Prices at auction for lots in the book and paper field inched up 1.5% in 2016. In a year that was most notable for looking essentially like the year before, the median price rose from $266 to $270. The average price dropped an infinitesimal $19 from $2,030 in 2015 to $2,011 in 2016. That represents a decline of less than one-tenth of one percent. For reasons explained in the footnote below*, median price is a better gauge of the market than average.
Even a small increase will be welcome news to those in the trade. It's well known that book prices have been under pressure, with last year experiencing a 7% decline. That came after several years of recovery following the recession of 2008. Last year's performance brought us back to prices roughly equivalent to 2013, well above those of 2008-9, but still lower than 2007.
It should be noted that the field of collecting is changing, with greater numbers of related paper items – manuscripts, maps, prints, photographs – appearing in "book" auctions today. Likewise, many dealers have expanded their inventory to include these items. Our numbers do not break out books vs. other forms of paper so we cannot say precisely what has happened to book prices alone, but the slight decline in lots offered in the field in 2016, combined with the growing presence of other forms of paper, shows a modest decline in the number of books being sold at traditional auctions this past year.
There was a modest decline in lots offered in the field, and a small drop in the sell-through rate as well. Lots offered declined by 17,000 to 406,000, 4% fewer than in 2015. Of these, 295,000 sold. That represents a sell-through rate of 72.7%, off slightly from 73.4% the previous year. The price range of those sold lots was virtually identical to 2015. Those sold in the $0-$250 range represented 48% of the total, down from 49%, those priced $251-$1,000 were 31%, up from 30%, while those priced $1,000 and above were 21%, the same as before.

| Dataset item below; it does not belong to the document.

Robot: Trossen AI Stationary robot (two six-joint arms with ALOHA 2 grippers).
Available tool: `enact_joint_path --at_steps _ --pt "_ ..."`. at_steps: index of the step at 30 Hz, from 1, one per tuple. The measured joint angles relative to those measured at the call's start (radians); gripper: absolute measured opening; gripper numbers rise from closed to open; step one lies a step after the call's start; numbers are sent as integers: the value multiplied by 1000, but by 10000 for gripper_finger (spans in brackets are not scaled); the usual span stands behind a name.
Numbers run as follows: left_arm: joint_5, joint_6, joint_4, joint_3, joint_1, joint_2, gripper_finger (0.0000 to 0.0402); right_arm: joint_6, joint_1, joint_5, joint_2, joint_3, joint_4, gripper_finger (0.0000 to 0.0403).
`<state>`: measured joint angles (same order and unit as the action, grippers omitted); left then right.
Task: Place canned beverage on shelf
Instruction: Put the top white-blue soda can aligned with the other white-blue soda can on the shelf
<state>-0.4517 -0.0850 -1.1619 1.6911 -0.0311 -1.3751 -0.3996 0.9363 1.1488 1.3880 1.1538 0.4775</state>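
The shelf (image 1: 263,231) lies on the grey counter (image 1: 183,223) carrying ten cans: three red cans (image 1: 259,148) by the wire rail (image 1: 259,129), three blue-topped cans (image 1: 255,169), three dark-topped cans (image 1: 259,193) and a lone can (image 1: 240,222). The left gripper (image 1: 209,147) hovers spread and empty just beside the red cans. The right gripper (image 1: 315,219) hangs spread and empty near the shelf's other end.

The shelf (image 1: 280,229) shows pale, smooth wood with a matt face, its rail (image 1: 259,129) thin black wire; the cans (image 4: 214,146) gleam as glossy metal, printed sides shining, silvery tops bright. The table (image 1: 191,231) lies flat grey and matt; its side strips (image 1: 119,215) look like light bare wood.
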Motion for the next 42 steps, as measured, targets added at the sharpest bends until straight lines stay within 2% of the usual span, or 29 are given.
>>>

Sales above the high estimate regularly come in greater than sales below the low estimate, and that was true again in 2016. However, the ratio between the two barely moved from the previous year. In 2015, 59% of the lots sold for above the high estimate, 22% below the low estimate. In 2016, 58% sold above the high estimate, 23% below the low estimate. Once again, 19% were estimated right. You might think auction houses are deliberately underestimating prices. However, if you consider lots unsold as being the equivalent of those selling for under the low estimate, a fair comparison, the ratio looks very different. In this case, only 42% sold above the high estimate, while 44% "sold" for less than the low estimate. The balance was just about right.
The fourth quarter of the year has always been the busiest season at auction, but not this time. For the first time since we have been monitoring sales early in this century, the second quarter was as busy as the fourth. However, November remains the most active month for sales. Thirteen percent of all sales took place in November. At the other end of the spectrum, August is traditionally the slowest month, and that was true again in 2016, with only 4% of lots sold in that late summer month.
The highest median price was achieved at Christie's London-King Street, where the midpoint was $9,763. This was the first time in a while that no location reached a median in five figures. The top spots, as usual, were dominated by Christie's and Sotheby's, who only handle the most exclusive of material. For those on a more limited budget, numerous houses had medians under $100. In America, National Book provides a large number of budget-priced lots, in Paris there's Vermot de Pas, in Brussels Ferraton. And there is always the classic Lancaster Mennonite Historical Society auctions where you could have purchased half the lots for under $14.
This report, along with last month's account of the Top 500 prices paid at auction, completes our review of 2016. For a look at the Top 500, click here.
*We use median price, the price at which 50% of the lots sold for more, and 50% sold for less, rather than average price as the average can be skewed by a very small number of extremely high priced items. For example, if the Old South Church of Boston had sold its copy of the Bay Psalm Book, which sold for $14 million, in 2016 instead of 2013, it alone would have added $47 to the average of every book sold, resulting in an increase in the average price of $28, instead of a decrease of $19.